Exercise goal: Where a line of the data holds the word "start", copy that line.

Available data:
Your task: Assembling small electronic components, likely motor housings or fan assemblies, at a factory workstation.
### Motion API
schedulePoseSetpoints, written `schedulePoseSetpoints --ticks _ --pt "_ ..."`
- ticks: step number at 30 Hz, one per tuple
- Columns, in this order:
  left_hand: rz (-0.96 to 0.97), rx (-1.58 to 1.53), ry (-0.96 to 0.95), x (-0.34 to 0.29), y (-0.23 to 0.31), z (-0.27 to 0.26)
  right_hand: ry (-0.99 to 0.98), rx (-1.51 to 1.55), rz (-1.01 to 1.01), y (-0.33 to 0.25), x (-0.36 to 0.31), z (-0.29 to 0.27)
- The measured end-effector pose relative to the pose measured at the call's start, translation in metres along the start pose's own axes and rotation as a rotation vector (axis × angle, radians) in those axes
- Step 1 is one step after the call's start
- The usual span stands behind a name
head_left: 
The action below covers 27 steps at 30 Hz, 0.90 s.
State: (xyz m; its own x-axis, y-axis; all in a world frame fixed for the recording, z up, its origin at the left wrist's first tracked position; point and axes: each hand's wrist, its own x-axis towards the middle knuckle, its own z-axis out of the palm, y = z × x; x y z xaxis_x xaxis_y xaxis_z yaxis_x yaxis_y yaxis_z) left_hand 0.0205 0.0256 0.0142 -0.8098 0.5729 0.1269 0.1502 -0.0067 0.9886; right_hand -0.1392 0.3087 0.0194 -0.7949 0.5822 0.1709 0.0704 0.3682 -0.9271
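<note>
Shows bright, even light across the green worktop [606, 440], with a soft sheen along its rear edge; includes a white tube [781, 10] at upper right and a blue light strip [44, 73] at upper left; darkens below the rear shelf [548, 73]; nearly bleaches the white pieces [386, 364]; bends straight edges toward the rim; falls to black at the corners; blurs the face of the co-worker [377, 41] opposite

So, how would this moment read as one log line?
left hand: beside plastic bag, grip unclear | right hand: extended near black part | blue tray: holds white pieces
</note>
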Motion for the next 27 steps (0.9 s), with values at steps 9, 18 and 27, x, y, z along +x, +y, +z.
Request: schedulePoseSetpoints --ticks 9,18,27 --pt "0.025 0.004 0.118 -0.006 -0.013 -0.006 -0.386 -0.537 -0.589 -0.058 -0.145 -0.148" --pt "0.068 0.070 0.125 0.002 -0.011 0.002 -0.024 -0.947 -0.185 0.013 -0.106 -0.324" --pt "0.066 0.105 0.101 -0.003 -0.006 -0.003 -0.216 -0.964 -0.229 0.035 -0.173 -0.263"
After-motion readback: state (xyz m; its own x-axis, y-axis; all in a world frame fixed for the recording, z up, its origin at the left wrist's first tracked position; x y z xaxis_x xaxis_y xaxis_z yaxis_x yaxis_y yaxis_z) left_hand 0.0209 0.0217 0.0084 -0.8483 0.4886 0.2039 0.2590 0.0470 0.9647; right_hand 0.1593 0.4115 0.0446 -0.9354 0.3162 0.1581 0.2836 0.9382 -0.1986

Written response:
- The measured end-effector pose relative to the pose measured at the call's start, translation in metres along the start pose's own axes and rotation as a rotation vector (axis × angle, radians) in those axes
- Step 1 is one step after the call's start

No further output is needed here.